Yup…the wording of the questions and the unsupervised selection of respondents screams “get the results we wanted to hear”.

amy
amy
3 months ago
Reply to  Reality

That survey is a disaster – really a terrible look for Seattle University honestly. The tool is difficult to use and the questionnaire is overly long and worded in a strange and biased manner.

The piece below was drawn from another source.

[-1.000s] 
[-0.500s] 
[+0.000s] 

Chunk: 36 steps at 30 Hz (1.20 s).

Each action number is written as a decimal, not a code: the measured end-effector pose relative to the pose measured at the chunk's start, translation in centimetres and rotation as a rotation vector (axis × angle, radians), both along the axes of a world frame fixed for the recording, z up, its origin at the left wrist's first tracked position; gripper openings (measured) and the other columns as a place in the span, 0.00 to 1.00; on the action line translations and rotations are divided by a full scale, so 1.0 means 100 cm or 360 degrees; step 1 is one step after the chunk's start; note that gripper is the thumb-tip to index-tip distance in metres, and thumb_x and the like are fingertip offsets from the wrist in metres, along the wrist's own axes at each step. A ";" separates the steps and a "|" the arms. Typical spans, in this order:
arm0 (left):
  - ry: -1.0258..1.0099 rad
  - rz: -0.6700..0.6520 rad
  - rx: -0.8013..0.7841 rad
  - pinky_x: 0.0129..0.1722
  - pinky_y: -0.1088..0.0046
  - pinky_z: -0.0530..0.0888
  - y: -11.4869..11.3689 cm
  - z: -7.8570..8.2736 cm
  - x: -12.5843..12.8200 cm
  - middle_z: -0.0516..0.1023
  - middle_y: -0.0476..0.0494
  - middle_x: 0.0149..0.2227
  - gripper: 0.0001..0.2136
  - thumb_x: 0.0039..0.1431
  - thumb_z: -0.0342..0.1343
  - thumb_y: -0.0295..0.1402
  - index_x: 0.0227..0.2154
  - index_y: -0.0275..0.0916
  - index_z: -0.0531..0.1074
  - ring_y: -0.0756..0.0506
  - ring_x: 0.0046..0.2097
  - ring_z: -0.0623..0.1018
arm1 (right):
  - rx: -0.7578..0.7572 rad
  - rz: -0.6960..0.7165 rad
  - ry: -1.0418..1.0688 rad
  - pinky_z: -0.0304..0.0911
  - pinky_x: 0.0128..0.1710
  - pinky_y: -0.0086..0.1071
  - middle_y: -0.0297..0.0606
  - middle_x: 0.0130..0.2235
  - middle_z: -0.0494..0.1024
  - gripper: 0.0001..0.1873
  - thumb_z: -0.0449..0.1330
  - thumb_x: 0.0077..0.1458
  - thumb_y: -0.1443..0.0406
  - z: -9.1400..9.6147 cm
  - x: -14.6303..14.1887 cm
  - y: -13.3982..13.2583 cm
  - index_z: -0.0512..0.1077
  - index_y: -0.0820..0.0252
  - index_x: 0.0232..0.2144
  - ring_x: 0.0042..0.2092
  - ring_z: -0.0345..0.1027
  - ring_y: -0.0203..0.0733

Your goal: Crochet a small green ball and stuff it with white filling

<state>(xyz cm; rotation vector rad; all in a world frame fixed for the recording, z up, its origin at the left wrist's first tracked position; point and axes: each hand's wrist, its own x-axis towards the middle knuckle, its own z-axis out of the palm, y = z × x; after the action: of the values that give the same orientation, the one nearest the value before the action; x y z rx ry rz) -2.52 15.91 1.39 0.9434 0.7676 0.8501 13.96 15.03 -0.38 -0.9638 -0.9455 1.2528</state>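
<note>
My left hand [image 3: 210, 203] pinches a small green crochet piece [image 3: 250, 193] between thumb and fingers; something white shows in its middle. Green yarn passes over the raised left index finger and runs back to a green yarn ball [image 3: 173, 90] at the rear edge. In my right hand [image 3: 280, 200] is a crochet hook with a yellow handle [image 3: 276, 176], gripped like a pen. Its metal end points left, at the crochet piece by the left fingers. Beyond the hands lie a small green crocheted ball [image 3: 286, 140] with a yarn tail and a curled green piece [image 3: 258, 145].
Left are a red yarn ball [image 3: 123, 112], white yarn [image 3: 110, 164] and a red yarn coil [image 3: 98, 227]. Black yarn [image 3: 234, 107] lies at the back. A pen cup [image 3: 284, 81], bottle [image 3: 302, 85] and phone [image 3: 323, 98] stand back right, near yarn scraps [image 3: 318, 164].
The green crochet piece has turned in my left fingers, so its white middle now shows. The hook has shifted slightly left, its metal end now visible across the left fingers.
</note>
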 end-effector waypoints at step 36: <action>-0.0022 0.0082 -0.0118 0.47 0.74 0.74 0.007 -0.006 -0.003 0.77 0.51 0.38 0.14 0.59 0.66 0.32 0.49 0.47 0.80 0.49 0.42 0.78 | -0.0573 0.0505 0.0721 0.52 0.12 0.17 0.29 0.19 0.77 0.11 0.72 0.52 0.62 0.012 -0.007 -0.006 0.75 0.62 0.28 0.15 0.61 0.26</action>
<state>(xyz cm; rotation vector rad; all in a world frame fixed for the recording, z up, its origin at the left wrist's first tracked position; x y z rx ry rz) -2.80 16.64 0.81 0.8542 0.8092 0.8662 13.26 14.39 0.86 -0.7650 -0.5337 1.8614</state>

I’m not surprised either that so many of us are worried about mental health stuff. I ache for the people I hear and see in acute distress (some of whom have been on our streets for years), and I’m so upset there’s not a way to get them help.

Reality
Reality
3 months ago
Reply to  amy

I agree. I used to have a lot of respect for Seattle U but it has changed. In recent years extremist leftist ideology has taken a front seat to critical thinking and intellectual debate. A lot of bad ideas that have been trashing Seattle have their roots in Seattle U gospel.

JFC
JFC
3 months ago
Reply to  Reality

Those long haired hippies care more about helping people and uplifting the poor these days, I don’t know what happened! Jesus would be so appalled. He would want homelessness criminalized and for us to respect the police more – Jesus loved authority!

Reality
Reality
3 months ago
Reply to  JFC

The problem is that a faction within Seattle U has defined abolitionist ideology as central to the mission of “uplifting the poor”. The public safety survey is grounded in that ideology which undermines there academic mission of speaking truth. As a result it is little more than propaganda to shape public opinion rather than measure it.

Reality
Reality
3 months ago
Reply to  JFC

*seeking not speaking

DD15
DD15
3 months ago
Reply to  Reality

Yes, Jesuit universities are known to be hotbeds of leftist ideology. It all goes back to their founding leader who was murdered by a police state after advocating for redistribution of wealth to support the poor. They seem to worship this guy or something.

CH Resident
CH Resident
3 months ago
Reply to  DD15

For me the situation is kind of strange. To your point, The Catholic Church in general and the Jesuits in specific are conservative and regressive with the added bonus of proselytizing with their missionary work. Having said that, Seattle University does have Nikkita Oliver and Stephan Thomas in common, so there is some far left ideology percolating there. Do Nikkita and Stephan support conservatism and religious proselytizing or does Seattle University have it’s li’l left hotbed? It’s a paradox.

DownWithIt
DownWithIt
3 months ago
Reply to  CH Resident

Proselytizing, yes, but outside of abortion and male-only priesthood, the current church embraces “progressive” causes openly. I wouldn’t call them “conservative” in the sense you are.

Moving Soon
Moving Soon
3 months ago

Fear of crime is way up in the comments lol.